もちろんぼく用。アカリちゃんだったら似合うかもとか、そんな現実逃避をしてる間に着せ替えの服が決まったらしい。一着目はやっぱり、マヤちゃんの手に握られていたフリフリのワンピースだった。パーテーションで区切られたスペースでしぶしぶ着替える。
「きゃーーっ! カワイーー! ねぇ、写真撮っていい?撮るからねー!」
言うが早いか、マヤちゃんがスマホを取り出して写真を撮り始める。いいって言ってないのに。リサちゃんもデジカメを手にしてシャッターを押して押しまくっている。
「今度は、コレっ!」
セーラー服だった。ていうか、
「これ、うちの制服だよね? こんなのまで買ったの?」
「んー? それはねぇー? アカリちゃん?」
マヤちゃんは何故かアカリちゃんに声をかける。服の担当ってマヤちゃんじゃなかったっけ? アカリちゃんのほうを見ると、いつの間にかジャージ姿になっているアカリちゃんがいた。
……ってことは、これ、アカリちゃんの? 脱ぎたて⁉ いや、まさかね……。でも、ほんのり温かい気がしなくもない……?
「早く着なよー。あ、もしかしてヘンな想像してた? ヒカリちゃん? アカリちゃんの着替えシーンとかー? ヒカリちゃんのエッチー」
マヤちゃんがそんなこと言うから余計意識しちゃうじゃん! ドキドキしている心臓を抑えつつ、着てみると、
あれ? なんかちょっと似合うかも? ふふ、ぼく男の子なのになー。
「あーっ! ヒカリちゃんが今似合うってー! 自分で言ったー! ねぇ聞いた、みんな? 聞いたよね? あははははーっ!」
え? え? もしかして、声に出てた? リサちゃんは固まってるし、アカリちゃんは口をぽかんと開けて、ナギトくんは肩を震わせている。
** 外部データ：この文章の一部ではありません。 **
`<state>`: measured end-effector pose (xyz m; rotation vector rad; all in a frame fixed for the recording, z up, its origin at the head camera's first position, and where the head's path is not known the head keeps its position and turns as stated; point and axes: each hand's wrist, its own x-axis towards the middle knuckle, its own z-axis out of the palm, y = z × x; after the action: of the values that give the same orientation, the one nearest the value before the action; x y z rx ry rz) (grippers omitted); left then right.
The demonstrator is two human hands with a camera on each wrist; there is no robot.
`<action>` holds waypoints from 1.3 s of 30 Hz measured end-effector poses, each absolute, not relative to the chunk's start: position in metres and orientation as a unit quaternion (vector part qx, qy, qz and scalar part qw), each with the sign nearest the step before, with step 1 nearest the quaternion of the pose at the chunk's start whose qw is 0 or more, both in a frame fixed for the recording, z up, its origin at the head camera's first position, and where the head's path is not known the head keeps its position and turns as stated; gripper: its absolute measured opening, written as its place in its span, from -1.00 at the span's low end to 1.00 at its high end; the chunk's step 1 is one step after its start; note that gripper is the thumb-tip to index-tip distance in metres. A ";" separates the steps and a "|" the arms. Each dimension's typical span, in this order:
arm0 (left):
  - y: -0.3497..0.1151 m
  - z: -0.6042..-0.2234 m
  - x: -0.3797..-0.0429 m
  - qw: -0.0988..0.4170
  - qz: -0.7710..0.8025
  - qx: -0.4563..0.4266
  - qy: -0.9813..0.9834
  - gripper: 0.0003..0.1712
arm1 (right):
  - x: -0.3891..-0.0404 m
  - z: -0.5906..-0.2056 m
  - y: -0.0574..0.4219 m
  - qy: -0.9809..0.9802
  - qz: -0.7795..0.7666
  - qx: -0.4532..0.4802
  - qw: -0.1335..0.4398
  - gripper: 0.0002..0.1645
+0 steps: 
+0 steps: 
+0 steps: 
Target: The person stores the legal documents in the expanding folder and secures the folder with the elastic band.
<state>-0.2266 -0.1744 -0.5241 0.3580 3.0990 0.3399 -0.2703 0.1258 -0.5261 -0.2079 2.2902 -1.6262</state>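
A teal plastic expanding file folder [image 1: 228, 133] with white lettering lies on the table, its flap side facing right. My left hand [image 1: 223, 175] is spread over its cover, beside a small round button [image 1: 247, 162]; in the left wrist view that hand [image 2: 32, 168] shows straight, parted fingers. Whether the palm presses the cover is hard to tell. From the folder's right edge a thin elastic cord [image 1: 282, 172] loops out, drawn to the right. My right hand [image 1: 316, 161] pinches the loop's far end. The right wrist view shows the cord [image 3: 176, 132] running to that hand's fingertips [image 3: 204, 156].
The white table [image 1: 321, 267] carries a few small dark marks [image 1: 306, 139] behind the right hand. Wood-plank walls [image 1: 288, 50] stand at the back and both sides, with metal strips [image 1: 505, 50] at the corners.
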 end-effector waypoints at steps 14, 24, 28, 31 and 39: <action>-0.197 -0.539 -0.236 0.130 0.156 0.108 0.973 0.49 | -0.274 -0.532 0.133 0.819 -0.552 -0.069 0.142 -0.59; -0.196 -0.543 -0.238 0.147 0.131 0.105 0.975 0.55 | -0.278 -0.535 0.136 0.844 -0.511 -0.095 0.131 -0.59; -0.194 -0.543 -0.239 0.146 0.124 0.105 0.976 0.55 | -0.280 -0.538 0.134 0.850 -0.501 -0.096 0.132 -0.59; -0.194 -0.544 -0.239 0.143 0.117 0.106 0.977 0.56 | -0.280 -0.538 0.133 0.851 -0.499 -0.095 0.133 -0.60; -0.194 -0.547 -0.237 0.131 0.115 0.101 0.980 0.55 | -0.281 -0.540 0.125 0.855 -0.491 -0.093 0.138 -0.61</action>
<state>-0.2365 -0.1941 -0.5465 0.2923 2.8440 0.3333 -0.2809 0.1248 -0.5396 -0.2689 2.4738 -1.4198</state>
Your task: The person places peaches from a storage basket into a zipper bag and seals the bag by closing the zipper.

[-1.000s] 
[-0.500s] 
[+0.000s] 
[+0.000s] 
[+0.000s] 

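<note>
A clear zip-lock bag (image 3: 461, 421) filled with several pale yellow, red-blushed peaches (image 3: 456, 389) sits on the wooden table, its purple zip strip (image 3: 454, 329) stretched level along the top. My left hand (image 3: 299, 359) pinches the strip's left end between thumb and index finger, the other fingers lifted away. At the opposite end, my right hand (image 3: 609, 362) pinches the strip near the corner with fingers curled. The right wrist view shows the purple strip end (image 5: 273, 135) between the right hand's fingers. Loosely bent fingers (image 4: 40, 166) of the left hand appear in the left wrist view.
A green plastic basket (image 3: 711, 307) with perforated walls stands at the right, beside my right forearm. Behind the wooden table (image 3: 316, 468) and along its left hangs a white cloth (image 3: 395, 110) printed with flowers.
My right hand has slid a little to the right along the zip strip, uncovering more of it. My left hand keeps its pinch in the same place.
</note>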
「ひー、あははっ、おもしろかったー。これじゃほんとにヒカリ“ちゃん”だねー。じゃあ最後はこれ! メイド服!」
やっぱりきましたか……。丈が短く、コスプレ喫茶とかでよく着ていそうなメイド服。セーラー服はきちんとアカリちゃんにお返しして、ごそごそとメイド服を着る。そして、メイドさんの定番の白いフリフリのカチューシャを頭にセットする。
その途端、リサちゃんが
「ヒカリさん、ヒカリさん、くるりんって一回転してください! 一回転!」
と興奮気味にカメラを構える。
リクエストされた通りにくるんと回ると、スカートがふわっと広がる。なんか変な感じ。リサちゃんがシャッターを連打してる。まわるのってそんなにすごいことなの?
カシャッ
デジカメとは違うシャッター音がした。音のしたほうを見てみるとナギトくんが、しまった、みたいな顔してうつむいた。もしかして……今写真撮ったのって、ナギトくん?
「いつもは音鳴らないようにしてたのに……」
ってことは……つまり……そういうことだよね?
「ナギトくんの裏切りものー!」
ナギトくんひどい……。味方だと思ってたのに……。
「あーあ、バレちゃったかー」
「失敗ですねー。ナギトさん」
「バレたの?」
「すまん……」
あれ? マヤちゃんもリサちゃんもアカリちゃんもみんな知ってたっぽい?
ぼくの知らない間にみんなで同盟組んでたの⁉
部室では、驚くぼくをそっちのけてぼくの写真の品評会が行われていた。いつもは参加していなかったナギトくんもいた。少しがっかりしたけど、ナギトくんの嬉しそうな顔を見てたら、そんなのどうでもよくなってきた。
みんなが楽しそうならそれでいいんじゃないかな。